Exercise directions
Below are some lines of data. Return all of them as they are.
*** Opening Data under study ***
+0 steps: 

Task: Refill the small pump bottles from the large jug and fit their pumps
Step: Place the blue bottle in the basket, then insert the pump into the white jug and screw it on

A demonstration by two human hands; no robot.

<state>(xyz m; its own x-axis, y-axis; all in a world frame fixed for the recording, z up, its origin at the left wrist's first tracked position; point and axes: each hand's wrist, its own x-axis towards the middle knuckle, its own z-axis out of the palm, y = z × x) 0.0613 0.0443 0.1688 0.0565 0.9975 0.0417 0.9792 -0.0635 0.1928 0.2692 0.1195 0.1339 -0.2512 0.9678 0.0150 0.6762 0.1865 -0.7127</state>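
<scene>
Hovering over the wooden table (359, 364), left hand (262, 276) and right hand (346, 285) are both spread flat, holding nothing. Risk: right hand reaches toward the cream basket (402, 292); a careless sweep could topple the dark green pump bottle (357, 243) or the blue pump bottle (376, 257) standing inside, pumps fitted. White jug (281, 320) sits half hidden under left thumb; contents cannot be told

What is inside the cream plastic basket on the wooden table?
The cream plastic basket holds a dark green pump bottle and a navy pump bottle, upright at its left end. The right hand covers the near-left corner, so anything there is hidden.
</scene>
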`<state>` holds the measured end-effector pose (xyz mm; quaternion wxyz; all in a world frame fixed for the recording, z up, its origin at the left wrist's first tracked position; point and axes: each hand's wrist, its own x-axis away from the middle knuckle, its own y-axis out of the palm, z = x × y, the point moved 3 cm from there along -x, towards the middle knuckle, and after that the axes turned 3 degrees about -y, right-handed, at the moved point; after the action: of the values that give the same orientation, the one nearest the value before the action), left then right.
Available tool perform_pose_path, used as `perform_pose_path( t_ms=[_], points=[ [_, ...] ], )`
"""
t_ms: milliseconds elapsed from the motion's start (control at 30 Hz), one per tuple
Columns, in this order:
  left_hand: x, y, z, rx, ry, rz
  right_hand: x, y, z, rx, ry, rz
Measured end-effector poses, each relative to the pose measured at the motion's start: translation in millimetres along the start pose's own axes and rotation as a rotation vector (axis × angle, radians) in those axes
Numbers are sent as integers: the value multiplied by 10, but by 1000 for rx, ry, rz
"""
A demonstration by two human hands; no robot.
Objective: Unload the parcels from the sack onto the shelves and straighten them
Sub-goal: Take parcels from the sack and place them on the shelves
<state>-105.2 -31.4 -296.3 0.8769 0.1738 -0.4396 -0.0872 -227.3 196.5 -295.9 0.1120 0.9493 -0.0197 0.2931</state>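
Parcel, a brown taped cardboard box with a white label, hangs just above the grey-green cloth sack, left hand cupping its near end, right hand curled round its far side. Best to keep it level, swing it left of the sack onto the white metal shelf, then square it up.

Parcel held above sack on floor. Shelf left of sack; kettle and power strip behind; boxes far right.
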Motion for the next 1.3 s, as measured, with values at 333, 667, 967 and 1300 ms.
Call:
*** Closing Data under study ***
Response to this exercise
+0 steps: 

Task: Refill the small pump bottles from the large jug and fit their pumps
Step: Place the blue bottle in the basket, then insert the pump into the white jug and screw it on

A demonstration by two human hands; no robot.

<state>(xyz m; its own x-axis, y-axis; all in a world frame fixed for the recording, z up, its origin at the left wrist's first tracked position; point and axes: each hand's wrist, its own x-axis towards the middle knuckle, its own z-axis out of the palm, y = z × x) 0.0613 0.0443 0.1688 0.0565 0.9975 0.0417 0.9792 -0.0635 0.1928 0.2692 0.1195 0.1339 -0.2512 0.9678 0.0150 0.6762 0.1865 -0.7127</state>
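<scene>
Hovering over the wooden table (359, 364), left hand (262, 276) and right hand (346, 285) are both spread flat, holding nothing. Risk: right hand reaches toward the cream basket (402, 292); a careless sweep could topple the dark green pump bottle (357, 243) or the blue pump bottle (376, 257) standing inside, pumps fitted. White jug (281, 320) sits half hidden under left thumb; contents cannot be told

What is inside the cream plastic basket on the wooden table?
The cream plastic basket holds a dark green pump bottle and a navy pump bottle, upright at its left end. The right hand covers the near-left corner, so anything there is hidden.
</scene>
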`<state>` holds the measured end-effector pose (xyz mm; quaternion wxyz; all in a world frame fixed for the recording, z up, its origin at the left wrist's first tracked position; point and axes: each hand's wrist, its own x-axis away from the middle knuckle, its own y-axis out of the palm, z = x × y, the point moved 3 cm from there along -x, towards the middle knuckle, and after that the axes turned 3 degrees about -y, right-handed, at the moved point; after the action: of the values that give the same orientation, the one nearest the value before the action), left then right.
Available tool perform_pose_path, used as `perform_pose_path( t_ms=[_], points=[ [_, ...] ], )`
"""
t_ms: milliseconds elapsed from the motion's start (control at 30 Hz), one per tuple
Columns, in this order:
  left_hand: x, y, z, rx, ry, rz
  right_hand: x, y, z, rx, ry, rz
Measured end-effector poses, each relative to the pose measured at the motion's start: translation in millimetres along the start pose's own axes and rotation as a rotation vector (axis × angle, radians) in those axes
Numbers are sent as integers: the value multiplied by 10, but by 1000 for rx, ry, rz
"""
A demonstration by two human hands; no robot.
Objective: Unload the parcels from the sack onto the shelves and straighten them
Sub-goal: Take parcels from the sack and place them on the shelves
<state>-105.2 -31.4 -296.3 0.8769 0.1738 -0.4396 -0.0872 -227.3 196.5 -295.9 0.1120 0.9493 -0.0197 0.2931</state>
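Parcel, a brown taped cardboard box with a white label, hangs just above the grey-green cloth sack, left hand cupping its near end, right hand curled round its far side. Best to keep it level, swing it left of the sack onto the white metal shelf, then square it up.

Parcel held above sack on floor. Shelf left of sack; kettle and power strip behind; boxes far right.
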Motion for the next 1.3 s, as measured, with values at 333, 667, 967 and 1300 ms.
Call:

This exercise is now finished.